Report - - Road of Remembrance Bunker, Folkestone - April 2019 | Underground Sites | 28DaysLater.co.uk

Report - Road of Remembrance Bunker, Folkestone - April 2019

Chloe Explores

Fisheye Enthusiast
28DL Full Member
So after a good day of exploring in Folkestone with my boyfriend, we had a look at this place! It’s been on the list to do for ages but I’ve never got round to doing it. For me anything to do with the war fascinates me big time! This wasn’t a standard little war bunker explore either, it was better than expected for me. We was very unsure on the access to this but it’s clear this hasn’t been sealed for awhile. There is evidence of parties and rough sleepers here going by the mess they have left. If we was to enter into the bunker at the side of the concrete monolith we would’ve had to of climbed a huge metal door, however we found a very small opening on the other side. Inside this bunker there is an upper room containing a ventilation plant and rusting filter drums. There are some grotty toilets, next to the toilets there is a short corridor (passage) with steps that lead down into the bunker. The main sections consists of several rooms at an angle to the passage, two either side, with internal walls tiled with rectangular panels. The walls are painted a beautiful ochre colour. An escape tunnel leads back to the road at the end of the two largest rooms, running parallel to the main tunnel, and there is a second bank of toilets. At the end of the escape tunnel, is how we got in. We tried getting in as subtly as possible but that was literally the most hardest thing ever. None the less a really interesting explore!

History -

The Road of Remembrance, originally Slope Road, was renamed in the early 1920s in memory of the several million First World War servicemen who had passed down it as they marched from basic training at Shorncliffe Camp on their way to the harbour and embarkation for the continent. Near the bottom of the road though is a strange concrete structure, a survival from two decades later and now one of the country’s oddest remnants of Second World War brutalist architecture. Where other bunkers strive to be unobtrusive, this tries to hide in plain sight by disguising itself as an upended biscuit box. But this roughly-built concrete structure with its blank square face is just the entrance and service end, and the important part, comprising several vaulted rooms, lies further back, buried deep into the cliff face behind. The structure appears to have been built at a later stage of the war, based on a message from the Vice Admiral at Dover in October 1942 describing arrangements made to build an underground structure containing a telephone exchange and a small control room. The estimated cost of the project was given as £1000 and the construction period three months. Unusually for a secret bunker, it is believed to have been built by Otto Marx builders, a local firm also responsible for two other bunkers on the Leas, one of which was reputedly destroyed by a German bomb before the concrete had completely set. Using non-service contractors rather than say, the Royal Engineers, may have been a necessary relaxation of normal procedures due to manpower shortages.




















28DL Full Member
28DL Full Member
Really local to me this. Not much of the posters left now and there's at least 3 or 4 of the local homeless that use this nightly.
Cool pics though, I do like this place
I thought there was when I explored it last year with someone - we saw homeless people walking back to the bunker..

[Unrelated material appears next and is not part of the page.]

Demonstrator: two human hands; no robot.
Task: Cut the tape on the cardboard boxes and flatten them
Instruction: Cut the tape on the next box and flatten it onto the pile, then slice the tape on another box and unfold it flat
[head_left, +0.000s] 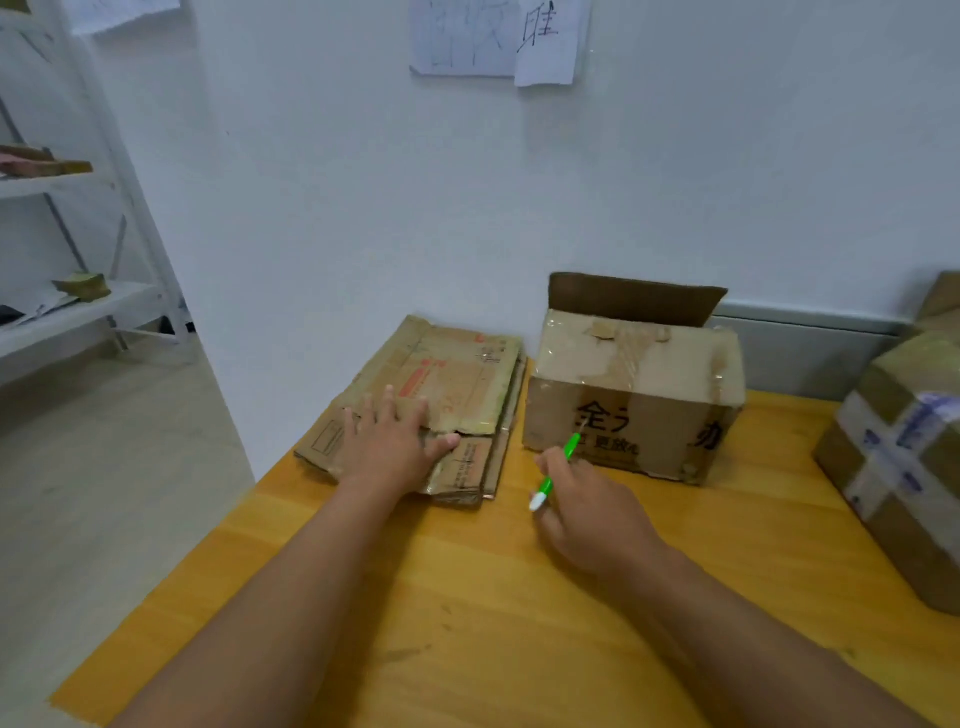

Not my favourite explore though! I felt really one edge like being watched


Flaxenation of the G!!!
Regular User
you have some nice shots there, quite an interesting set of tunnels this. One criticism though, you have given a full description of how to get in and even shown a photo of the access. This is not at all clever and against the forum rules. Please could you edit out the access info and remove the photo of the entrance? or ask @admin to help?


28DL Member
28DL Member
Love this place, been many times now and it's a shame to say that I've seen it get more and more trashed with each visit, great pictures makes me want to pop down again.